Viroids illustrate how little molecular complexity is required to disturb the complex metabolism of a cell.
Prions
The Protein-Only Hypothesis
Prions are fundamentally different from both viruses and viroids:
- They appear to be composed only of protein, with:
- No nucleic acid (no DNA, no RNA).
- They are misfolded forms of a normal cellular protein, commonly called PrP (prion protein).
The key idea: A misfolded prion protein can cause normal PrP proteins to misfold as well, triggering a self-amplifying chain reaction.
Structure and Misfolding
The normal PrP protein is mainly alpha-helical in structure and is found in many vertebrate cells, especially in the nervous system.
The prion form:
- Has more beta-sheet structure.
- Is abnormally folded, very stable, and resistant to normal cellular degradation.
- Tends to aggregate into insoluble clumps.
These protein aggregates can accumulate in the brain, causing damage to nerve cells and leading to a group of diseases called transmissible spongiform encephalopathies (TSEs).
Prion Diseases (Concept Overview)
While the detailed medical aspects belong elsewhere, typical prion diseases share some features:
- Affects nervous tissue, especially the brain.
- Progresses slowly but is invariably fatal.
- Characterized by:
- Loss of neurons
- Spongy (porous) appearance of brain tissue under the microscope
- Often, severe neurological symptoms (movement disorders, changes in behavior, dementia)
Transmission can occur:
- Within a species (e.g., between animals of the same kind).
- Between species (with some barriers; not all prions cross species efficiently).

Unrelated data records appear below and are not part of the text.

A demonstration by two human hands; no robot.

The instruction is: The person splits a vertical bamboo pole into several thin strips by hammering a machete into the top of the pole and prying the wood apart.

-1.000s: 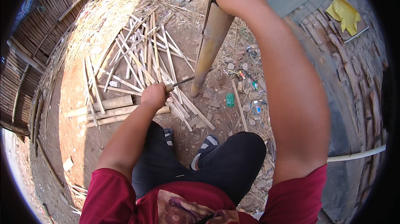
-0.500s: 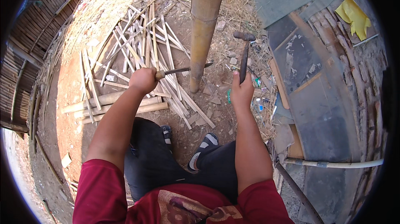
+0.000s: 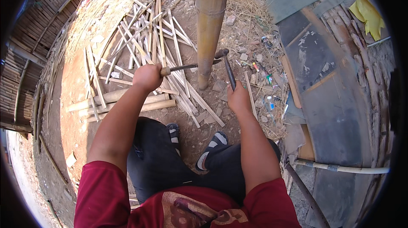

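Observation:
My left hand (image 3: 147,77) is closed round the wooden handle of a knife (image 3: 182,67), whose dark blade runs to the right across an upright bamboo pole (image 3: 210,20). The blade meets the pole low down, and its tip shows past the pole's right side. In my right hand (image 3: 239,99) is a hammer (image 3: 230,73), gripped by its dark handle. The hammer's head is at the blade's tip, just right of the pole; whether the two touch, I cannot tell.
Split bamboo strips (image 3: 148,37) lie in a loose heap left of the pole. Nearer me are several thicker bamboo lengths (image 3: 148,105). Dark boards (image 3: 331,130) and a white pipe (image 3: 348,169) lie on the right, with stones, straw and litter (image 3: 269,102) beside them.
My right hand has swung the hammer left and down, from raised at the right to the blade's tip. The knife stays across the pole. The view has shifted slightly.

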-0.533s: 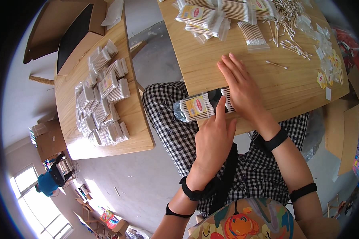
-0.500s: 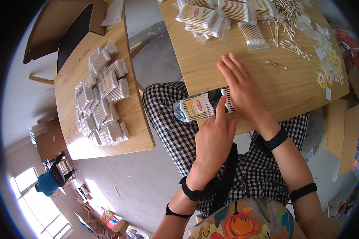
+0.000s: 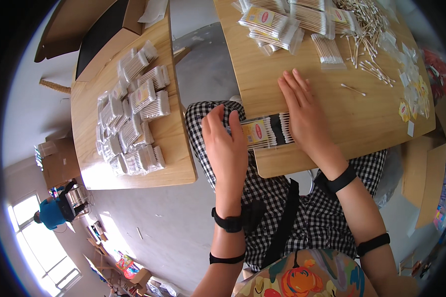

The striking feature of prions is that no nucleic acid is needed for infectivity. The information for propagation is thought to be stored in the three-dimensional shape of the protein.
Stability and Inactivation
Prions are notoriously difficult to inactivate:
- They withstand conditions that usually inactivate viruses and bacteria:
- Many disinfectants
- Moderate heat treatments
- Special protocols (e.g., very high temperatures and strong chemicals) are needed in medical or laboratory settings.
This stability and resistance are a direct consequence of the abnormal protein folding and aggregation.
Comparison: Viruses, Viroids, and Prions
To highlight the differences among these three types of infectious agents:
| Feature | Viruses | Viroids | Prions |
|---|---|---|---|
| Main component | Nucleic acid + protein coat | RNA only | Protein only |
| Nucleic acid type | DNA or RNA | Single-stranded circular RNA | None |
| Protein coat (capsid) | Yes (always) | No | No (but composed of protein) |
| Envelope | Sometimes (lipid membrane) | No | No |
| Encodes proteins | Yes | No | Host-encoded protein in misfolded form |
| Typical hosts | Bacteria, plants, animals, etc. | Mainly plants | Mainly animals (nervous system) |
| Genome function | Codes for viral proteins | Regulatory/replicative RNA roles | No genome; infectious shape |
| Replication | Via host machinery + viral genes | Via host RNA polymerases | By converting normal proteins to prion form |
| Status (living?) | Borderline, acellular | Borderline, acellular | Protein-based infectious agent |
Together, viruses, viroids, and prions demonstrate that:
- Infectious behavior does not require a full cell.
- Genetic information and biological effects can be carried by:
- Nucleic acid with proteins (viruses),
- Bare RNA (viroids),
- Or even protein conformation alone (prions).
This diversity helps define the limits of what we call “life” and clarifies the distinction between cells, which are the basic units of life, and simpler infectious agents that depend entirely on cells for their propagation.